Mean (lines) and plus/minus one standard deviation (shading) values of area-average (left) temperature and (right) precipitation trends in the period 2006–50 as estimated from 40 CMIP5 models and from 780 multimodel means obtained from subensembles of an increasing number of simulations. Blue colors correspond to the original trends and red colors to the dynamically adjusted trends (CTL version, six EOFs included). Values are computed over (a),(b) Europe, (c),(d) Scandinavia, and (e),(f) the Iberian Peninsula.

Citation: Journal of Climate 30, 18; 10.1175/JCLI-D-16-0695.1

5. Identification of a forced response of atmospheric circulation in a multimodel ensemble

A forced response of atmospheric circulation might manifest itself through changes in the structure of the modes of sea level pressure variability, nonzero long-term trends in the principal components of preexisting modes, or changes in their amplitude and frequency. In the results presented so far atmospheric circulation is sampled from each model individually. To identify changes in the multimodel ensemble, however, a common set of multimodel EOFs is defined from the dataset obtained by merging the last 100 years of the control simulations of the models. Changes in the structure of circulation patterns are sought by comparing the leading EOFs of winter SLP variability over the Euro-Atlantic region in preindustrial simulations and under historical and RCP8.5 forcing conditions. To this end, multimodel EOFs are computed from the three datasets obtained by merging the last 30 winters of each of the 40 preindustrial control simulations, the winters in the periods 1961–90 and 2070–99, respectively. The four leading modes account together for about 77%–78% of the overall SLP variability in the three periods. Results show no indication of major changes in the structure of the first EOF of atmospheric circulation in response to the forcing (Figs. S8a–c in the supplemental material). An analysis of the regression maps suggests no major changes in the temperature and precipitation effect of the leading mode of variability (Figs. S8d–i) compared to the greater diversity across models (Figs. S6 and S7).

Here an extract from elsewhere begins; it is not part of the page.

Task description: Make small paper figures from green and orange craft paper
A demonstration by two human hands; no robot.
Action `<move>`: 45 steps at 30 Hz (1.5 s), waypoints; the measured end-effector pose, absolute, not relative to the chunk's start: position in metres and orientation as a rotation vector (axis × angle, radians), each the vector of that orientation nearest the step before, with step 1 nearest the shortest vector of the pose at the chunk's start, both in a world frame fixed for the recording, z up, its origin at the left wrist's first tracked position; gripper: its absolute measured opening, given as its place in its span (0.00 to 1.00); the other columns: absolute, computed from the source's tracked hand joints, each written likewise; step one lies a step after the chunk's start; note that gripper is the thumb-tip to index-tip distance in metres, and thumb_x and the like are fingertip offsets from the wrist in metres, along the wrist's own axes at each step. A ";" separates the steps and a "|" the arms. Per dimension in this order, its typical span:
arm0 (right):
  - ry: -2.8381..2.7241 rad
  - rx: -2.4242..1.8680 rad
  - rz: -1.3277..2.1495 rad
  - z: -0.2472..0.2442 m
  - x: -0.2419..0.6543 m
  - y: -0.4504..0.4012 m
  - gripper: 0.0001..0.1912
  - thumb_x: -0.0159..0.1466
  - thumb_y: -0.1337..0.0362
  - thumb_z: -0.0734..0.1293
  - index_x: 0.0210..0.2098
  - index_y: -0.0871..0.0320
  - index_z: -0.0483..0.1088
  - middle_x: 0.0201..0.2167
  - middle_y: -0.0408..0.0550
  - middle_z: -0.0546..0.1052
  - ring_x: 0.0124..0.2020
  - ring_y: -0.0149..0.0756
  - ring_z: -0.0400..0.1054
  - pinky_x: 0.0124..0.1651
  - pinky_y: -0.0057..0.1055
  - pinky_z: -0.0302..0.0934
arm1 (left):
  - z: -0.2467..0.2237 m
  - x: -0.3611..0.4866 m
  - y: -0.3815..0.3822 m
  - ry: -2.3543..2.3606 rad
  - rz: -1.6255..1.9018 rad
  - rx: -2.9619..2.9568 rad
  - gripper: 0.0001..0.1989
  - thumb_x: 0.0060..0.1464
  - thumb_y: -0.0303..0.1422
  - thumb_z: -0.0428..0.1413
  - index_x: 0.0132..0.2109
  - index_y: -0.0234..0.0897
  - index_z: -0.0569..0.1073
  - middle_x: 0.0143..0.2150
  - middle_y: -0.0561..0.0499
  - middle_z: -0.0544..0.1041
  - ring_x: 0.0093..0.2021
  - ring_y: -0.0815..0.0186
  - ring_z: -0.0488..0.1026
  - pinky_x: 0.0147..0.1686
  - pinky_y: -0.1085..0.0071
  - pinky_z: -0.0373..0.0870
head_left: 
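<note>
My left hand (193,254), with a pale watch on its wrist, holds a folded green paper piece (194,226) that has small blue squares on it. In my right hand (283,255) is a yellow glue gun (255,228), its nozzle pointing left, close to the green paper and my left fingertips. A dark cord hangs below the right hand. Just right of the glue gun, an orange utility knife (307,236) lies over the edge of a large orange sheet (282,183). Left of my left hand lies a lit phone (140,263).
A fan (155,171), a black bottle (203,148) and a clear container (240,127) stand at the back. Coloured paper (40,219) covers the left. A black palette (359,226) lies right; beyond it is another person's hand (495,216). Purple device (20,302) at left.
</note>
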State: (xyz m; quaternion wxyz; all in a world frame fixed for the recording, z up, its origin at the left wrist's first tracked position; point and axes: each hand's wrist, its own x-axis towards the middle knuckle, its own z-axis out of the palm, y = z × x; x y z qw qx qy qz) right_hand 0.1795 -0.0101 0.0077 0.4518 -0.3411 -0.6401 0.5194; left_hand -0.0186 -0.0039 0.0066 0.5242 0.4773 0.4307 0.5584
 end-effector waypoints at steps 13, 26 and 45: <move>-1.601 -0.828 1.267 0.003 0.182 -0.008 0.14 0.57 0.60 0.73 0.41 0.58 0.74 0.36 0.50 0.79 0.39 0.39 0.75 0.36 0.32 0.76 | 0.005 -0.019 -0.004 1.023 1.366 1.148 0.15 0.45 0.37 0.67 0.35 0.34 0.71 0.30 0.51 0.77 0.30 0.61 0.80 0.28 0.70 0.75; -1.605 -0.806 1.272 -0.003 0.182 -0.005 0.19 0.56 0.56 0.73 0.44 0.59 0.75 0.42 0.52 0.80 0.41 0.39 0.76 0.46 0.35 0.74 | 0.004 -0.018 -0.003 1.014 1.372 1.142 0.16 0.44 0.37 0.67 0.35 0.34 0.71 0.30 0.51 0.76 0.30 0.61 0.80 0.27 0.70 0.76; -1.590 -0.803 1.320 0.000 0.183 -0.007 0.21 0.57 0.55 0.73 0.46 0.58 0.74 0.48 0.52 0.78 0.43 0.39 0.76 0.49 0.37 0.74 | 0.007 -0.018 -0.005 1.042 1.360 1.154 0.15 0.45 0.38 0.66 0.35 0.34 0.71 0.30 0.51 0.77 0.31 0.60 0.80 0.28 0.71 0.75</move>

A statistically significant response of atmospheric circulation variability to anthropogenic forcing is identified in winter sea level pressure simulated by the multimodel ensemble in the period 2006–50. Figure 11 shows the multimodel mean dynamical contribution to the 2006–50 winter SLP trends, defined by the effect on sea level pressure trends of the first six EOFs (sampled for each model from the last 100 years of its preindustrial control simulation). This is characterized by enhanced anticyclonic circulation over central Europe, the Mediterranean Sea, and part of the Atlantic Ocean and by negative values north of Scandinavia. The Student’s t test is applied at each grid point to test whether the mean of the 40 trends is significantly different from zero. Areas where the multimodel mean values are different from zero at a 95% confidence level are highlighted by stippling. This only covers a region roughly corresponding to the southern center of action of the leading EOF. The dynamical contribution in the area of the northern center of action is found to be statistically significant at a 90% confidence level (not shown). This is because SLP variability is large compared to the dynamical response at higher latitudes. The trends in Fig. 11 are similar to the modeled response of sea level pressure to anthropogenic forcing already identified in previous studies (e.g., Gillett et al. 2003) and suggest a strengthening of the westerly flow over northern Europe. Trends in Fig. 11 are similar to the multimodel mean of winter SLP in the same period (Fig. S9 in the supplemental material) but exclude the thermodynamic response of sea level pressure, mainly consisting of an area of positive trends over Greenland forced by ice melting. Figure 11 thus only shows the dynamic response of sea level pressure to anthropogenic forcing. Note that Fig. 11 shows the same SLP trends appearing in contour lines in Figs. 7i and 8i.

Fig. 11.
Fig. 11.

Multimodel mean dynamical contribution (six EOFs, CTL version) to winter sea level pressure trends simulated by 40 CMIP5 models in the period 2006–50. Stippling highlights areas where changes are significantly different from zero at a 95% confidence level.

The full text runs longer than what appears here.